Friday, October 9, 2009

Book Review: Career and Corporate Cool

Tries Too Hard To Be "Cool":
A Review of Career and Corporate Cool (TM): How to Look, Dress and Act the Part--at Every Stage of Your Careerby Rachel C. Weingarten

I'll give this book credit for marketing. It really attracts attention and looks like the total package, complete with pink letters on the cover! But inside, it reads like a bunch of articles in Seventeen Magazine. (It even has cutesy chapter titles like "Career-o-rama," and cartoon cutout-like drawings of fashionably dressed women at work). Instead of advising you on what to do on your first date, it tells you how to be cool and sophisticated at work. Because the writing is anything but sophisticated, I didn't find it very convincing. It was really hard for me to take a book seriously that is supposed to be about a professional, mature career image but projects the image of a 16-year-old.
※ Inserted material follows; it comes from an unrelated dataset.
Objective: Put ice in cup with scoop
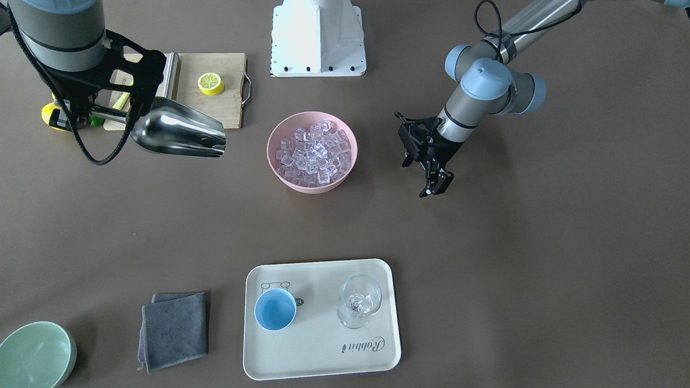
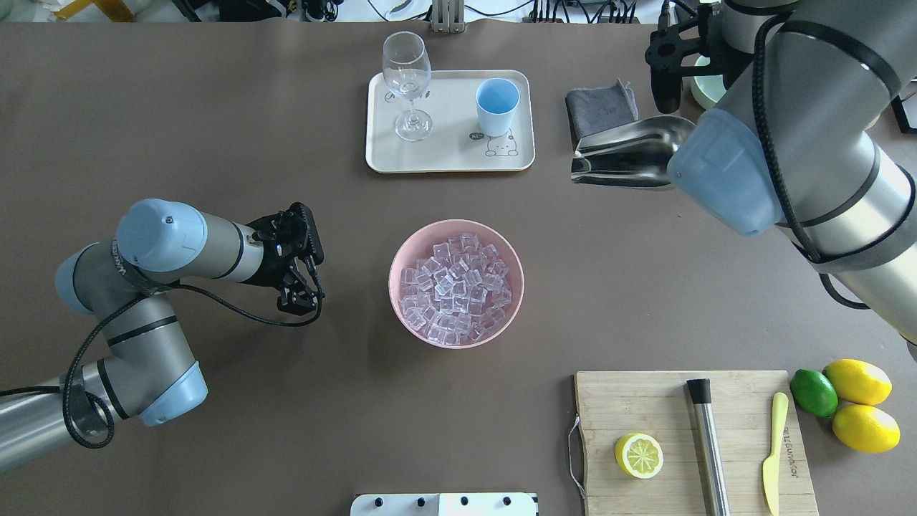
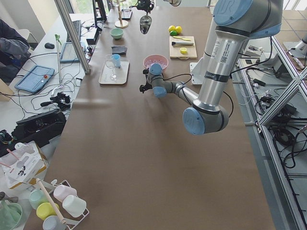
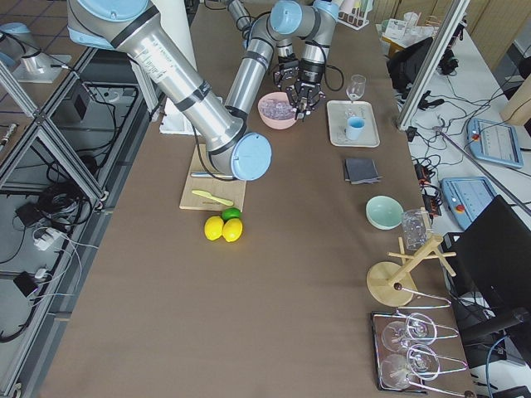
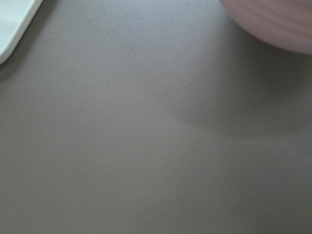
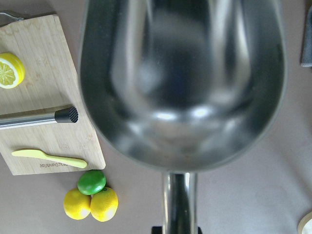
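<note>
My right gripper (image 1: 86,112) is shut on the rod handle of the steel scoop (image 1: 178,132) and holds it high above the table, on the robot's right of the pink bowl (image 1: 345,173). The scoop's trough (image 6: 180,83) is empty. The bowl is full of clear ice cubes (image 2: 456,283). The light-blue cup (image 2: 497,106) stands empty on the cream tray (image 2: 444,158) at the far side. My left gripper (image 2: 297,304) hangs low over the table left of the bowl, empty, its fingers looking closed.
A stemmed glass (image 2: 407,79) stands on the tray beside the cup. A grey cloth (image 2: 600,107) and a green bowl (image 1: 35,355) lie past the tray. A cutting board (image 2: 688,437) holds a lemon half, a steel cylinder (image 2: 708,444) and a knife; lemons and a lime (image 2: 852,401) lie beside it.
</note>
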`<state>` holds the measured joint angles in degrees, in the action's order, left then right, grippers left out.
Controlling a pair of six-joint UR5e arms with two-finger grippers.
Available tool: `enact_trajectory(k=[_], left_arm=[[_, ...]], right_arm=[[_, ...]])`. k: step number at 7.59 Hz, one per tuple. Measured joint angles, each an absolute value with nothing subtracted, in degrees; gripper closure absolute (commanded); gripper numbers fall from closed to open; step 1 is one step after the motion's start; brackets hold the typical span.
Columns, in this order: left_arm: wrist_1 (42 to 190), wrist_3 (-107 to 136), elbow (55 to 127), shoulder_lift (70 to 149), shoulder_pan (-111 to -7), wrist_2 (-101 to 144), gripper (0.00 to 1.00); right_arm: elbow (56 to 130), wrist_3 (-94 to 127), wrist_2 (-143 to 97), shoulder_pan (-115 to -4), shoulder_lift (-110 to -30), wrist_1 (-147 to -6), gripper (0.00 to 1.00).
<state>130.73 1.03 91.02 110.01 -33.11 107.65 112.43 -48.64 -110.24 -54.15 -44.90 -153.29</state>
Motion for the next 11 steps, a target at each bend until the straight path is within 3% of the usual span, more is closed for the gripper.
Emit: enact_trajectory(k=[3, 7, 11], left_arm=[[136.9, 6.6, 91.6, 109.6, -33.0, 113.0, 0.02], [147.6, 7.2, 90.8, 108.0, -30.1, 112.6, 0.02], [148.9, 7.3, 90.7, 109.1, -24.9, 101.3, 0.02]], right_arm=[[111.1, -48.3, -110.1, -52.6, -41.8, -155.1, 1.0], [107.9, -43.8, -102.5, -40.8, -38.4, -157.9, 1.0], [107.1, -42.9, -96.7, -37.6, -37.2, -164.5, 1.0]])
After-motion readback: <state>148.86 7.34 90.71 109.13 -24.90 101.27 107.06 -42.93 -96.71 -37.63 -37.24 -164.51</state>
The sub-title of the book is deceptive, because this book does't talk at all about "every stage of your career." Instead, it seems to assume that everyone has a glamourous job but still somehow needs to figure out how to fit in. Much of the advice contained in the book is just plain common sense. The description in the inside jacket (which I should have read before the rest of the book, and then maybe I wouldn't have bought it) states, "While an off-color joke generally won't play in a cubicle environment, it can be a job requirement for a professional comedian. Fortune 500 companies tend to frown on perceived sexual harassment in the workplace while massage therapists touch naked strangers on a daily basis." Oh really, Rachel, you don't say?

Speaking of the dear author Rachel, she writes the entire book with a super chatty tone, like a thirteen year old, I guess in an attempt to relate to the reader (who is supposed to be caring about their professional career). But I found it condescending at some points, and downright annoying at others. She touts her own horn to no end. On page 169 of the book, she is still reminding us how "cool" she is: "I'm not a doctor (thought I'm known as a heck of a spin doctor and freuquently revive brands that are on death's door), and I'm certainly not a nurse (though I regularly nurse clients' and colleagues' bruised egos, and nurture projects from concept to fruition.) I am a marketing strategist and consultant who works on
high-profile projects and glamourous launches and events." I don't know about most readers, but I certainly do not care how many times Rachel wants to remind me of what she does and how important her work is. What I want to know are tips to succeed in my own career.

And that's where her book falls completely flat, in my opinion. My biggest objection is that it's all fluff and no substance. It also seems to jump from one topic to the next unrelated topic and back again. For example, Chapter 3 is called "Culture Club" and the index at the front states that it will teach you how to "understand and adapt to your firm's unique corporate culture without becoming just another clog." But Chapter 3 has one section called "Follow your bliss," which belongs more in a section about choosing a job or profession, another section which advises you to "be yourself" (gee, thanks for the tip) and the last and longest section is about email etiquette.

Finally, Career and Corporate Cool (TM)just seems out of touch with reality. It doesn't contain many practical tips for the typical career girl. Instead, it seems to think we all live in Hollywood and have jobs that involve throwing elaborate parties for famous people. Under a section called "publicity," Rachel writes, "If your event is newsworthy, then promote it--but first create an outstanding and newsworthy story. Court and invte key media and create individual pitches and stories for their particular publications. Follow up with details that make the story juicy, fun, or relevant. For instance, yet another party on Oscar night might not be newsworthy, but an event that boasts 12 celebrity chefs, with 12 major designers creating the table decor, and boasts such an ubercool guest list that Jamie Foxx, the night's winner in the best actor category, gets turned away at the door along with throwns of celebrites--well, that's a great party story! The extremely pricy launch party for another luxury building in Manhattan? Not a thrill. The launch party for another luxury building in Manhattan, at which one attendee wins a multimillion-dollar penthouse apartment? Now that's a great story." (No, I did not make this paragraph up. That is seriously a paragraph taken from this so-called "career guide." Now you see why I had so many problems with it.) The book also includes a strange chapter on how to dress your guy for your successful events, which includes having his eyebrows waxed and teaching him how not to be afraid to go to the spa to get a facial. At that point, I would think even a teenage reader would be thinking, WTF?!

The only parts of this book that I didn't totally hate were the small splatterings of advice on organization and productivity. And the "what to wear to work" section was okay. But you can get much better advice on the former topics in Women for Hire's Get-Ahead Guide to Career Success (which I will review soon, because it is a much better career guide than Career and Corporate Cool (TM)!), and much better "fashion for work" advice in Dress Smart for Women. There is nothing in Career and Corporate Cool that isn't in any other career book. And there is a lot of annoying stuff that isn't in those other books. So my advice is to skip this book unless you happen to be buying it for a 17 year old who has the means to organize a launch party complete with a multimillion-dollar door prize.

My rating: 1.5 stars (out of 5) - I pretty much hated it.